Last night was rough.
Anne and I had walked from our hotel dinner to St Lawrence Church, which was next door. Percy Shelley had written his poem A Summer Evening Churchyard in St Lawrence’s churchyard. We walked along a path beside the church which, according to a sign beside the path, is the Shelley Walk.
It was twilight. Willow trees and their branches overhung the path and filtered out the remaining daylight. Along the path, gravestones filled the churchyard. Many had toppled over and were weathered smooth and stained grey and green. I pointed out to Anne the gargoyles lining the church’s cornices and doorways.
I pulled a folded-up copy of Shelley’s poem out of my pocket. I read the first few lines and stopped because, as I told Anne, I felt stupid. She was surprised, so unlike you, she told me. She asked what the poem was about. Death, I told her, and read to her the last two lines of the first stanza:
Silence and Twilight, unbeloved of men,
Creep hand in hand from yon obscurest glen.
We walked back to the hotel and went to bed.
When Anne is overtired, she sometimes yells while falling asleep. It’s always a quiet yell. But last night, while falling asleep, it was a full-throated bellow. She said that she had dreamed that someone opened the door to our hotel room and bats had poured into the room.
The next morning at breakfast she asked what I thought her dream was about. I told her that it was a mistake not to have read to her the poem’s final stanza, which I then read:
Thus solemnized and softened, death is mild
And terrorless as this serenest night:
Here could I hope, like some inquiring child
Sporting on graves, that death did hide from human sight
Sweet secrets, or beside its breathless sleep
That loveliest dreams perpetual watch did keep.

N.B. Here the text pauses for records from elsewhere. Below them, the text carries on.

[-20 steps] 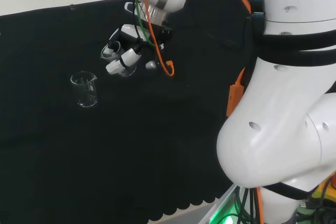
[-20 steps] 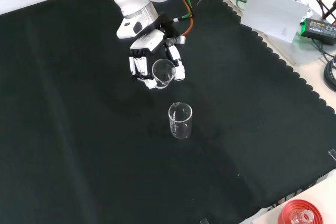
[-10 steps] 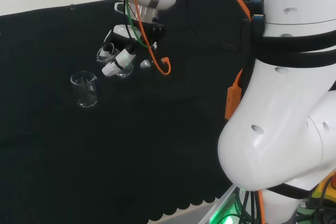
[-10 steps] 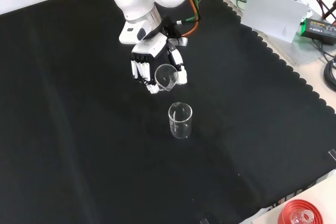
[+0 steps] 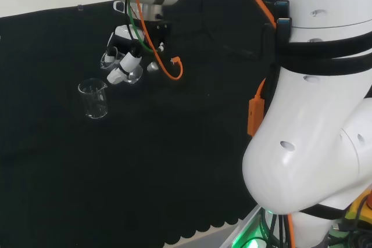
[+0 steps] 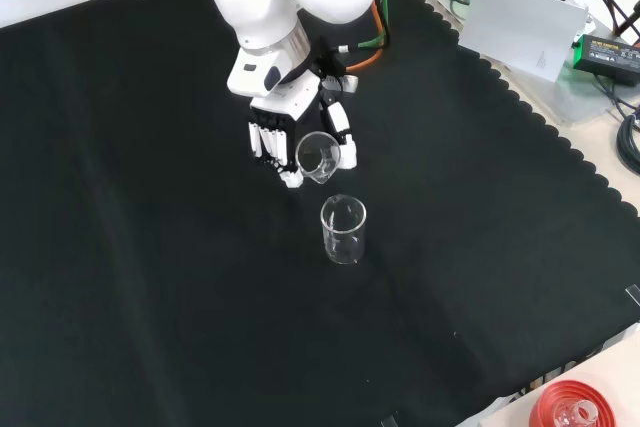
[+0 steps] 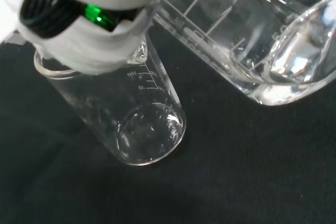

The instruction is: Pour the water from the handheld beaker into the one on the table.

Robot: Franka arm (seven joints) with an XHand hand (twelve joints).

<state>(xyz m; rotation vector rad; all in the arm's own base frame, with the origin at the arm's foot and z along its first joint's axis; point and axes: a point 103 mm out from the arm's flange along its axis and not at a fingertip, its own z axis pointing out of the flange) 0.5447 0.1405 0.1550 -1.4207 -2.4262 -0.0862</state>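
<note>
In the head view, going from left to right, we first meet the clear glass beaker standing upright on the table [image 5: 93, 99], alone on the black cloth of the worktop [image 5: 145, 161], its spout at the upper right of its rim. Just up and to the right of it we see the black and white hand [image 5: 125, 62] hanging above the cloth, its fingers curled round the small clear handheld beaker [image 5: 133, 75], which is tilted with its mouth toward the standing one. Orange and green cables [image 5: 163, 62] loop beside the wrist, and the big white links of the arm [image 5: 314, 114] stand at the right. In the front view the hand [image 6: 285, 127] comes down from the top, and we see the handheld beaker [image 6: 316, 155] gripped between fingers and thumb, its open mouth facing the camera, just above the standing beaker [image 6: 343, 230] and apart from it. At the far right lie a white box [image 6: 525, 27] and a red ribbed ring [image 6: 580, 409] off the cloth. In the wrist view we see the standing beaker [image 7: 131, 119] below, looking empty, and the held beaker [image 7: 262, 40] close and tilted, with clear water pooled at its lower end.
</note>
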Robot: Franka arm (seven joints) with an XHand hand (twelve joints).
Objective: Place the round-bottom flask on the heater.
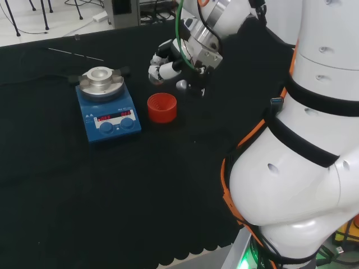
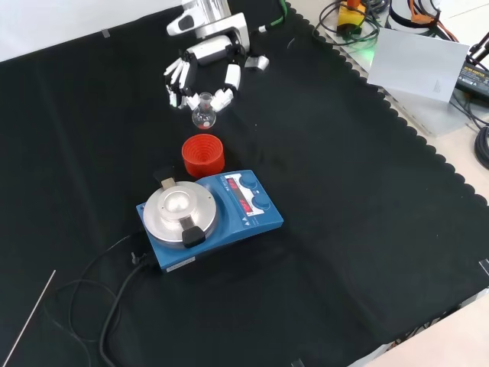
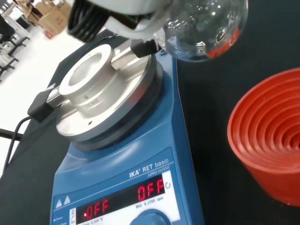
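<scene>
The hand is holding the round-bottom flask by its neck, with the fingers curled around it, and the flask is hanging in the air, above the counter and just beyond the red ribbed stand in the front view. The stand is sitting empty, so the picking up seems done. The heater is standing on the near side of the stand, its silver top plate bare. I judge that carrying the flask over the stand and setting it down in the plate's hollow is what is left.
</scene>
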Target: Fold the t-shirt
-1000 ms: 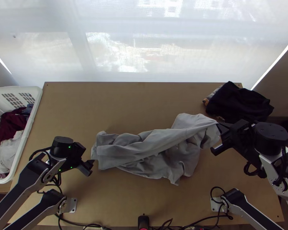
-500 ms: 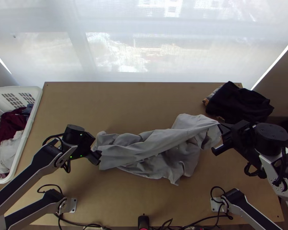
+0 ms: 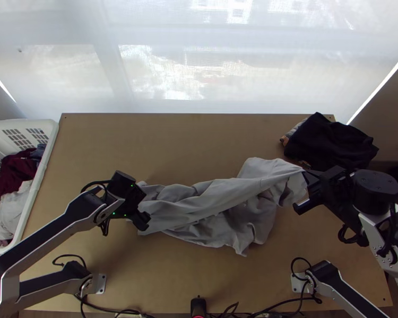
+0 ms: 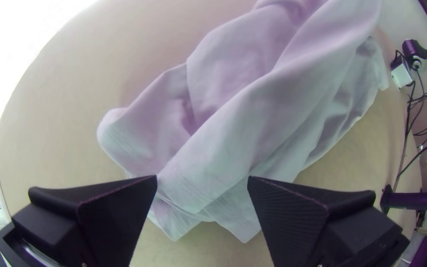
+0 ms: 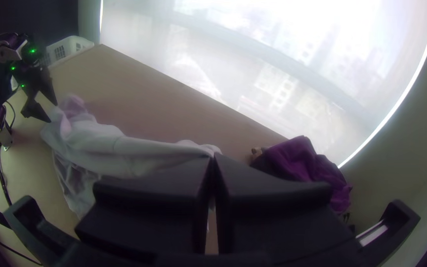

According to a sign on the hotel, Percy Shelley was also a guest when he had visited Lechlade.
Today, we walked almost 11 miles to the Tadpole Bridge near Buckland. Much of the walk was along the river, where we saw a well-known statue of Father Thames.

Much of our walk was through open fields. We have been walking through very rural regions with only a handful of widely spaced villages.


That night at dinner at the Trout Inn, beside the Tadpole Bridge, I looked at Anne while she wasn’t watching. I do this occasionally—I look at her carefully and see her. And it’s always the same: I am amazed at how beautiful she is. Much has changed in the almost-50 years that I have known her. But when I look at her carefully, what I see hasn’t changed. If anything, that beauty that I see when I look carefully has only deepened. It’s what I hope and expect to see the final time that I look at her.
But that is some time off. For now, the river is flowing behind us, and the bats are off in a pasture far away.